Но что чувствовала Роуан? Что она помнила? Никто ни в чем не был уверен. Только со слов Майкла они знали, что она вышла из комы в полном сознании, что разговаривала с ним несколько часов, что знала обо всем случившемся, что в коме она все слышала и понимала. Что-то ужасное произошло в день ее пробуждения… еще одно… И двое похороненных под дубом.
— Я просто не должен был ей это позволять, — в сотый уже раз сказал Майкл Моне. — Тот запах, что шел из ямы, и вид того, что там осталось… Мне нужно было позаботиться об этом самому.
«Но как выглядел тот, другой, и кто отнес его вниз? Расскажи мне обо всем, что говорила Роуан…» — снова и снова просила Мона.
— Я смыл землю с ее рук, — сказал Майкл Эрону и Моне, — потому что она не сводила с них глаз. Ведь врач не станет терпеть грязь на руках. Подумать только, сколько раз хирургу приходится мыть руки… Она спросила меня, как я себя чувствую, она хотела… — На этом месте Майкл задыхался оба раза, когда рассказывал всю историю. — Она хотела пощупать мой пульс. Она беспокоилась обо мне!
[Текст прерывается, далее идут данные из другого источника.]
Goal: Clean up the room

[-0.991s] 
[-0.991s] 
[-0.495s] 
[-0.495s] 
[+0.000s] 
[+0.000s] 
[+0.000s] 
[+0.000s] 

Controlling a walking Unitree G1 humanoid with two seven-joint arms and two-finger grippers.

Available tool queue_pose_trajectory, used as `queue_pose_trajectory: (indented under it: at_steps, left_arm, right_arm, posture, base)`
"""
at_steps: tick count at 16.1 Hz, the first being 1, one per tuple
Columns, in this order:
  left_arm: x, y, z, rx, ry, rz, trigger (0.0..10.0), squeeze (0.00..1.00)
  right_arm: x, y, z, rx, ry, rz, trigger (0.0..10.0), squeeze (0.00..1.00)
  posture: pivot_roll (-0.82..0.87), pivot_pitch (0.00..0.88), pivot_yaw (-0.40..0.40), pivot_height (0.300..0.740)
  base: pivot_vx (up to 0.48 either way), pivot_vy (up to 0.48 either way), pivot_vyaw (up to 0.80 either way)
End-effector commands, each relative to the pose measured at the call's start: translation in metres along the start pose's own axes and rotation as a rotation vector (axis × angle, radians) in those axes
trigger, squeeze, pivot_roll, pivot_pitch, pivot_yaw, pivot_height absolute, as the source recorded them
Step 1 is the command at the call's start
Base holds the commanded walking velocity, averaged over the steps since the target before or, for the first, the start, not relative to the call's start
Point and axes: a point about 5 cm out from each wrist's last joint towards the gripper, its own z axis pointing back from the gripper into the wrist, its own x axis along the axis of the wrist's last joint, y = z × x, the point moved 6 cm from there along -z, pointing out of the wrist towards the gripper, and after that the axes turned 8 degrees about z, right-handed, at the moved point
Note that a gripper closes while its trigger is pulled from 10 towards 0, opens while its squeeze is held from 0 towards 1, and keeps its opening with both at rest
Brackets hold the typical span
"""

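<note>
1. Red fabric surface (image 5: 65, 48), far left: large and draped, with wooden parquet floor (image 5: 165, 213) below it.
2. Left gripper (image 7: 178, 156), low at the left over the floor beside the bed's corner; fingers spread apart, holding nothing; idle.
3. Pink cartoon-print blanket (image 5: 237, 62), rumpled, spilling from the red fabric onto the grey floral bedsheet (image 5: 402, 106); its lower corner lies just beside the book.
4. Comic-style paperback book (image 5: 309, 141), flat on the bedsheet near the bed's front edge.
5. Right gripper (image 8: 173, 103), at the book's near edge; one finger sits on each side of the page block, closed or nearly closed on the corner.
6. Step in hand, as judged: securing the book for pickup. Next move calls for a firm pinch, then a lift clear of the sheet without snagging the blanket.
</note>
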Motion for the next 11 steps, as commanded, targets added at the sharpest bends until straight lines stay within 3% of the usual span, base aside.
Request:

«Ох, если бы я увидела, что они там похоронили! — сетовала Мона. — Ох, если бы она поговорила со мной!»
Это было самым странным из всего: в тринадцать лет стать богатой, потенциальной наследницей, иметь своего водителя, и машину (по-простому говоря, сверкающий черный лимузин невероятной длины, с разными плеерами, цветным телевизором и множеством емкостей для льда и диетической колы), и деньги в кошельке в любое время, причем двадцатидолларовые купюры, не мельче, и горы новой одежды, и множество людей, занимающихся ремонтом старых домов на Сент-Чарльз-авеню и Амелия-стрит, бегающих за ней с лоскутами натурального шелка и кусками обоев ручной росписи, чтобы она выбрала образцы.